Winning chair in Oxford University library competition
How do you top a chair that has been used for 257 years in a school library? The Bodleian Libraries at England's University of Oxford decided that it was time for a new chair and they held a competition.
Here are the criteria:
Whilst remaining open-minded regarding the style of the chair, the Bodleian Libraries would like to see a winning design that will become a future classic.
The chair must fulfil the basic, pragmatic needs of the user, delivering comfort, support and the practical ability to work, however the competition aims at eliciting an exciting and inspired result, which will ultimately become part of academic and design history.
The winning chair will be used in three reading rooms in the newly refurbished library. It's a tough one.
Bonnie Alter/CC BY 2.0 Edward Barber and Jay Osgerby
The chair is a three-legged oak chair, which judges felt showed a strong sense of craft heritage and sculptural form while meeting ‘complex reader requirements’. The designers thought that it was important that the chair be good looking from the rear since it would usually be seen that way. The vertical backrest is meant to echo the spines of books on shelves. The circular form of the seat frame is echoed in the armrest and seat base.
Bonnie Alter/CC BY 2.0 Matthew Hilton, Amanda Levete
His is made of oak and wood and is ergonomically designed.
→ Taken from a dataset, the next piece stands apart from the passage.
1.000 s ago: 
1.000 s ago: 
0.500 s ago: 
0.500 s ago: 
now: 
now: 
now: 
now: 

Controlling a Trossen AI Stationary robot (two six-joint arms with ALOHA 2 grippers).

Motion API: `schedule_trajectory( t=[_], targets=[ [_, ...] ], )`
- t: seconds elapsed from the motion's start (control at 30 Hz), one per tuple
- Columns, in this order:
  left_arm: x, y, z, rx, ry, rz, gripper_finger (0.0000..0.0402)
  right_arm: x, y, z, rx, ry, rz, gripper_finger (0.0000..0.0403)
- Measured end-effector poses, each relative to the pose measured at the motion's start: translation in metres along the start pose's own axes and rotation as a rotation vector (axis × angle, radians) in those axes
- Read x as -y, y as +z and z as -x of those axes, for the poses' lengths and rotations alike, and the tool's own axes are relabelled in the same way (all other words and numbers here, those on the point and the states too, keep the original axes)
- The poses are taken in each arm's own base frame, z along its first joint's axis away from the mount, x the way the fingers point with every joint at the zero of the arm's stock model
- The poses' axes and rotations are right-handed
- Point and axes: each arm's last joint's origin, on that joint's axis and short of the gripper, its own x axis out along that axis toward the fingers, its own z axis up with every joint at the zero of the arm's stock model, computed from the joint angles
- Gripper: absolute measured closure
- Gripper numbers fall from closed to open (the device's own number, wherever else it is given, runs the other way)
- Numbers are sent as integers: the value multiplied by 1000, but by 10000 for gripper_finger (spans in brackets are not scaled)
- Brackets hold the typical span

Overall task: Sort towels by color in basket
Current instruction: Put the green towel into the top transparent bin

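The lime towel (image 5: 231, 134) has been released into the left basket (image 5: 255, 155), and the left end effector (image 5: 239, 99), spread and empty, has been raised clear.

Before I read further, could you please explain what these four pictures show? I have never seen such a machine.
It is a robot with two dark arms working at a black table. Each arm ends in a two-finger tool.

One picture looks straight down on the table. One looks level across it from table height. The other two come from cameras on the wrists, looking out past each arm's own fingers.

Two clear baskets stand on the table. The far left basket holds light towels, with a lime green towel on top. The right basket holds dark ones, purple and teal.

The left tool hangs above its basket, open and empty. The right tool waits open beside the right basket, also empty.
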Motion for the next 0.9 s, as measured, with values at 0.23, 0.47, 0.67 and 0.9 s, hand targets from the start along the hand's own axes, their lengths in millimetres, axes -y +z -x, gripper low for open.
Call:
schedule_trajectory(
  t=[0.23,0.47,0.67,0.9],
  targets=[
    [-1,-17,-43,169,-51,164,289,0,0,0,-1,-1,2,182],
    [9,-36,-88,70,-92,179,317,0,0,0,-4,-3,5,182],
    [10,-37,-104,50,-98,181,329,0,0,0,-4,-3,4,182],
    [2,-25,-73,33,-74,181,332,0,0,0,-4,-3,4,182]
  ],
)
Levete's chair is made of a compressed natural fibre shell, stainless steel and leather.
Bonnie Alter/CC BY 2.0 Sir Giles Gilbert Scott
Sir Giles Gilbert Scott was the designer of the library in 1930, and he also designed these chairs in 1936, along with the fixtures and fittings such as chairs, tables, shelving and lights.
It's a huge honour: this is only the third chair to be commissioned for the world famous libraries. The building is being refurbished by Wilkinson Eyre Architects to create a state of the art facility, with increased storage, public access and greatly improved facilities for readers.